Go through the data and copy each line where the word "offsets" shows up.

*** Opening of EXTRACTED RECORDS ***

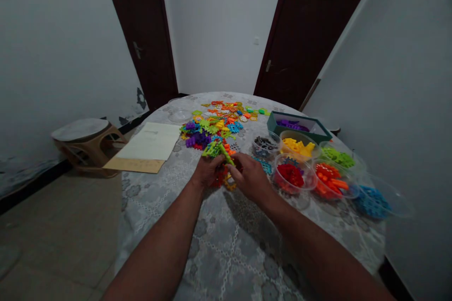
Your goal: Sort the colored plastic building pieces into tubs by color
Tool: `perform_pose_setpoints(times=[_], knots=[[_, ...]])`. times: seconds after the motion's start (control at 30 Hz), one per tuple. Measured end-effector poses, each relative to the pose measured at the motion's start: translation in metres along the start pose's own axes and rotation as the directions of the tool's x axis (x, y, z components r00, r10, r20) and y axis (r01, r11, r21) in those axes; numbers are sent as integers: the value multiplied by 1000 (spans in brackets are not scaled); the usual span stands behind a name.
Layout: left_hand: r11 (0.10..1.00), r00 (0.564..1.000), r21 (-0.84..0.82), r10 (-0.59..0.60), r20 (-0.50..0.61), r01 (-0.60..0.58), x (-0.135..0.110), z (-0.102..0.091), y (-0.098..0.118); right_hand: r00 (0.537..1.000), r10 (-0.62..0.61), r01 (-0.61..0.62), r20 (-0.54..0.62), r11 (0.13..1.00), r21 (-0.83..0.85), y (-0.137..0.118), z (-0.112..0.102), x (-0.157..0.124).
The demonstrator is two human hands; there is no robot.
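Note:
Both hands meet over the middle of the table, fingers closed round lime-green plastic building pieces. My left hand (206,169) grips a lime-green piece (212,149) from the left. From the right, my right hand (249,174) holds a thin lime-green piece (226,154), tilted and seemingly touching the first one. Just beyond the hands lies a heap of mixed colourful plastic pieces (208,127), with purple, blue, yellow and green among them. Red pieces (219,178) and a yellow-orange piece (230,182) lie under and between my hands, partly hidden.
To the right stand clear round tubs, one with red pieces (290,175), others with yellow (298,148), orange (330,179), and blue pieces (372,201). A dark green box (318,134) holds purple pieces. Paper sheets (150,141) lie at left; a stool (84,141) stands beyond.

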State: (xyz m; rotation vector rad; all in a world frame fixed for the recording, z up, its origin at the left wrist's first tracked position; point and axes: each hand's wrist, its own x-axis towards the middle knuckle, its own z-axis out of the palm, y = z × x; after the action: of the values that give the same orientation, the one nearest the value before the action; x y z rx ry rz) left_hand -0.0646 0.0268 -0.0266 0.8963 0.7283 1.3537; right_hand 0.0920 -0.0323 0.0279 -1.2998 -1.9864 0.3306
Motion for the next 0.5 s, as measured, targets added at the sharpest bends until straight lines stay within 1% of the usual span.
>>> perform_pose_setpoints(times=[0.07,0.13,0.2,0.23,0.3,0.37,0.4,0.43,0.5], knots=[[999,1000,-49,0,14,0,0,1,-1,999,45,-45,-11,999,-23,3,10,9],[995,1000,-101,-2,16,3,0,2,-1,993,103,-103,-56,995,7,5,13,14],[991,1000,-132,-13,10,14,0,3,-1,980,180,-171,-91,981,97,4,13,16],[990,1000,-140,-16,4,17,0,3,0,969,230,-213,-90,964,161,4,13,16],[989,1000,-148,-14,-6,13,1,5,0,938,344,-314,-45,897,311,3,12,16],[990,1000,-137,-17,-21,14,1,6,1,904,428,-391,11,814,430,5,8,13],[992,999,-123,-23,-31,19,1,7,1,895,446,-405,18,794,453,7,4,10],[994,999,-103,-29,-46,24,0,7,2,894,447,-401,2,799,449,10,-1,7],[998,996,-49,-35,-81,31,0,7,2,910,410,-362,-59,856,369,17,-18,-1]])
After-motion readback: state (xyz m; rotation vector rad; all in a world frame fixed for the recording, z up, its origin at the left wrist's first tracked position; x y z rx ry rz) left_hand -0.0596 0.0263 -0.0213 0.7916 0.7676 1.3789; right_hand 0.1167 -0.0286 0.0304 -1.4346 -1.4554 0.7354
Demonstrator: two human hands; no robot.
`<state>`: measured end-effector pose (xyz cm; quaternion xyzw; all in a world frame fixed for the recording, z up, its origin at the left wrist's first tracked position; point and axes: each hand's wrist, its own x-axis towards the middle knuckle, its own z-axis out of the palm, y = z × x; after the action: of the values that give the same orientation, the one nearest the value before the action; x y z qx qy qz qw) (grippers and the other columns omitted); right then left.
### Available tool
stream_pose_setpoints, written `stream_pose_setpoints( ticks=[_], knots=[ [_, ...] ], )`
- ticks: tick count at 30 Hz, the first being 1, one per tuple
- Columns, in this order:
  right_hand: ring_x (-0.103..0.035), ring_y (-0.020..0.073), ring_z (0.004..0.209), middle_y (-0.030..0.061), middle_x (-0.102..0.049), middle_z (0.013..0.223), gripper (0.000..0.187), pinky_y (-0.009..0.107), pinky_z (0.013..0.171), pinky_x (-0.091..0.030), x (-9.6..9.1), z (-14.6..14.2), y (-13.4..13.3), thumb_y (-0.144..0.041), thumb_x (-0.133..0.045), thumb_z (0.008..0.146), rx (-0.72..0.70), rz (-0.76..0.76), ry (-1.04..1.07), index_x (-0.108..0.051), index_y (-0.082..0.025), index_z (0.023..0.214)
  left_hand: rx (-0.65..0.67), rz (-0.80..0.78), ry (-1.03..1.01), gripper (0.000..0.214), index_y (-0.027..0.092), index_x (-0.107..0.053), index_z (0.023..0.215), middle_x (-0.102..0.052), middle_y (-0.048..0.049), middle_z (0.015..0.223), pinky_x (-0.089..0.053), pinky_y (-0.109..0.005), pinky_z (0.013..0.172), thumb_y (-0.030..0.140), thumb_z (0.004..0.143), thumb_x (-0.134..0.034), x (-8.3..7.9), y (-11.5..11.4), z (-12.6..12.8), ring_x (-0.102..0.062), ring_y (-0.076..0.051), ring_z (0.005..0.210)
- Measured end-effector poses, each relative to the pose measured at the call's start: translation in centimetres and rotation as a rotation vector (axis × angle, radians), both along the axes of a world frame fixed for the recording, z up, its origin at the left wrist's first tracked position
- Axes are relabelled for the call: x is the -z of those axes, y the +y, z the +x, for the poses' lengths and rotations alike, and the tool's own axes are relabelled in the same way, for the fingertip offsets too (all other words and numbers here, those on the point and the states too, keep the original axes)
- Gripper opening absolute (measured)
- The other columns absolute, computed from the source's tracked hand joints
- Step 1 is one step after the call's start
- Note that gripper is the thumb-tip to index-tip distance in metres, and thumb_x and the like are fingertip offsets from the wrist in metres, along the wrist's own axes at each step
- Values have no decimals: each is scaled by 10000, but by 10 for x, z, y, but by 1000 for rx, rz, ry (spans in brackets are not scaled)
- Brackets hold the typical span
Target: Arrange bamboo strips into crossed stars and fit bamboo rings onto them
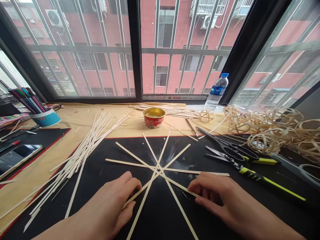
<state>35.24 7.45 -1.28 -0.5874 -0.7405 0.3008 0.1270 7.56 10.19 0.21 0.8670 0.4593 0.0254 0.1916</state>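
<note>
Several thin pale bamboo strips (175, 193) cross one another in a star on a black mat (105, 213). They overlap at a small hub in front of me, and their ends spread outward. My left hand (120, 200) pinches the lower-left strip (138, 194) between thumb and fingers. On the other side, my right hand (212, 193) is closed on the end of the lower-right strip (178, 186). Both hands rest low, close to the mat. The left palm and part of the strip beneath its fingers are hidden.
A heap of loose strips (82, 150) lies to the left, near a phone (20, 160) and a cup of pens (45, 116). Behind stands a red tin (154, 118). Scissors (225, 143), yellow-handled pliers (262, 180), woven balls (265, 143) and a water bottle (217, 91) are right.
</note>
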Motion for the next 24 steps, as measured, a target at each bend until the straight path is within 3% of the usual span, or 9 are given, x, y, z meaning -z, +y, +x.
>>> stream_pose_setpoints(
  ticks=[3,6,9,12,15,20,24],
  knots=[
    [-553,115,667,-7,-629,834,138,212,621,-449,2,2,1,-189,-543,827,-15,3,-20,-658,-250,874,77,122,-33,358,264,-591,1108,-614,-32,1124,-520,-252,795,146,786,-490,-4,2,-5,-637,-188,955],
    [-554,108,666,-12,-624,847,147,202,619,-449,1,2,2,-182,-551,823,-30,-18,-27,-660,-261,882,188,176,-16,530,270,-464,1343,-413,-67,1465,-397,-405,1059,191,823,-532,-11,10,-10,-428,-278,1312],
    [-550,110,657,-9,-622,843,143,201,610,-447,-2,2,3,-175,-547,823,-34,-34,-38,-658,-256,862,246,94,68,602,262,-302,1455,-197,-77,1559,-271,-541,1101,290,894,-518,-19,21,-10,-207,-324,1411],
    [-556,117,659,-3,-625,840,153,210,611,-449,-3,2,6,-161,-534,824,-57,-31,-43,-654,-248,858,268,19,148,610,220,-267,1468,-163,-92,1551,-197,-569,1110,363,921,-497,-21,30,-9,-156,-322,1415],
    [-570,130,668,1,-633,848,165,227,610,-448,-3,5,9,-155,-527,823,-86,-21,-66,-652,-254,862,312,8,164,654,231,-223,1480,-182,-71,1549,-174,-544,1129,393,913,-507,-10,35,-13,-136,-300,1421],
    [-605,174,729,14,-647,863,67,268,640,-468,-12,8,17,-211,-605,788,-115,-4,-182,-648,-256,813,361,140,67,704,292,-172,1489,-178,-51,1560,-170,-524,1145,356,893,-540,22,41,-29,-184,-290,1422],
    [-595,272,1040,66,-621,1169,345,371,871,-490,-35,-2,31,-269,-685,749,-187,100,-199,-651,-286,1093,353,174,21,704,301,-222,1480,-245,-44,1548,-207,-579,1119,370,870,-566,34,44,-33,-129,-349,1425]
  ],
)
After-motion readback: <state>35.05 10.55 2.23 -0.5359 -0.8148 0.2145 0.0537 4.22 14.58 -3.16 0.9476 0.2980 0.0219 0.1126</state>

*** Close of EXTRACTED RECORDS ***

SOLUTION BELOW
- Axes are relabelled for the call: x is the -z of those axes, y the +y, z the +x, for the poses' lengths and rotations alike, and the tool's own axes are relabelled in the same way, for the fingertip offsets too (all other words and numbers here, those on the point and the states too, keep the original axes)
- Note that gripper is the thumb-tip to index-tip distance in metres, and thumb_x and the like are fingertip offsets from the wrist in metres, along the wrist's own axes at each step

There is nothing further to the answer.